Abstract

Adsorptive and catalytic interactions of gas phase acetic acid with surfaces of alumina, titania and ceria were observed by in situ Fourier-transform infrared (FTIR) spectroscopy on heating from room temperature up to 400 °C. The results revealed that, on alumina the acid was irreversibly, non-dissociatively adsorbed in the form of hydrogen-bonded molecules, and dissociatively in the form of bidentate bound acetate species over the full range of temperature scanned. In the gas phase, no chemical change was observed. On titania, the gas phase remained unchanged on heating up to 300 °C, but at 400 °C the acetic acid was largely converted into acetone (as well as CO 2 and H 2O) and minor products of isobutene and methane. Similar changes to the gas phase were observed on ceria, however, at 300 °C. The acetic acid conversion on ceria was almost complete. The appearance of acetone molecules in the gas phase was pertained by the emergence of IR absorptions implying the formation on the surface of unsaturated carbonyl species.
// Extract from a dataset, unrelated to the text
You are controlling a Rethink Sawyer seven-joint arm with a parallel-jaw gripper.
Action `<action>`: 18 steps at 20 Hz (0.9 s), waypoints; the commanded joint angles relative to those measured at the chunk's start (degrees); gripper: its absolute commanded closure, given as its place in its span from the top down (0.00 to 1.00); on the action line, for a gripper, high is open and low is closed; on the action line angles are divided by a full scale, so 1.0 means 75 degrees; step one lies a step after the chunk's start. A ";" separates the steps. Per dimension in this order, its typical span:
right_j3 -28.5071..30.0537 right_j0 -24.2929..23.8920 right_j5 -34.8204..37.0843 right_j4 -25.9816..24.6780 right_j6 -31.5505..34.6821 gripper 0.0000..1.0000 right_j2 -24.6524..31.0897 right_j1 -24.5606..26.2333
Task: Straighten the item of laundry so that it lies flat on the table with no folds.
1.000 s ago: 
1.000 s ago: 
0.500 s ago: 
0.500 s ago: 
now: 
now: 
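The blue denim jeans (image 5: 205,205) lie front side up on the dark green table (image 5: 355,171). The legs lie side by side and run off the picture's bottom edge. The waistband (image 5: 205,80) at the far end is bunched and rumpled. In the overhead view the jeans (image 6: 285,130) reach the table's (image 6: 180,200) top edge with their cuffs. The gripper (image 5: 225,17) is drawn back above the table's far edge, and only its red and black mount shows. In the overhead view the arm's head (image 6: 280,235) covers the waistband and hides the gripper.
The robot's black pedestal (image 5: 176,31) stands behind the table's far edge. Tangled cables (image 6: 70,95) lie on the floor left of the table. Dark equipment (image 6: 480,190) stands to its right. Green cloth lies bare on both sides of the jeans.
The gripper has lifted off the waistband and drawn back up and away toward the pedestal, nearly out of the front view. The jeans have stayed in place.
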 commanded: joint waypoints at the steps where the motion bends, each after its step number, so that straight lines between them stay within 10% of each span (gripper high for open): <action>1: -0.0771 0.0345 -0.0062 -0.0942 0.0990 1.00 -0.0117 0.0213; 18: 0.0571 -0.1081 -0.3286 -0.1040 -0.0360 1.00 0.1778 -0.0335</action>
Thus, the formation of these surface species, together with isobutene and CH 4 molecules in the gas phase, was considered consequent to the occurrence of further surface reactions of acetone molecules. Observance of structural and chemical stability of the surface and bulk of TiO 2 and CeO 2 throughout the reaction was taken to emphasize the catalytic nature of the acetic acid conversion into acetone in the gas phase, a process that is evidently more simple and economic than the conventional pyrolytic synthesis of acetone from metal acetate compounds in the solid state. The catalytic sites were suggested to be Lewis acid–base pair sites, with the Lewis acid sites (Ti 4+ or Ce 4+) being reducible. Mechanistic pathways were proposed for the observed adsorptive and catalytic interactions of acetic acid molecules on the test oxides.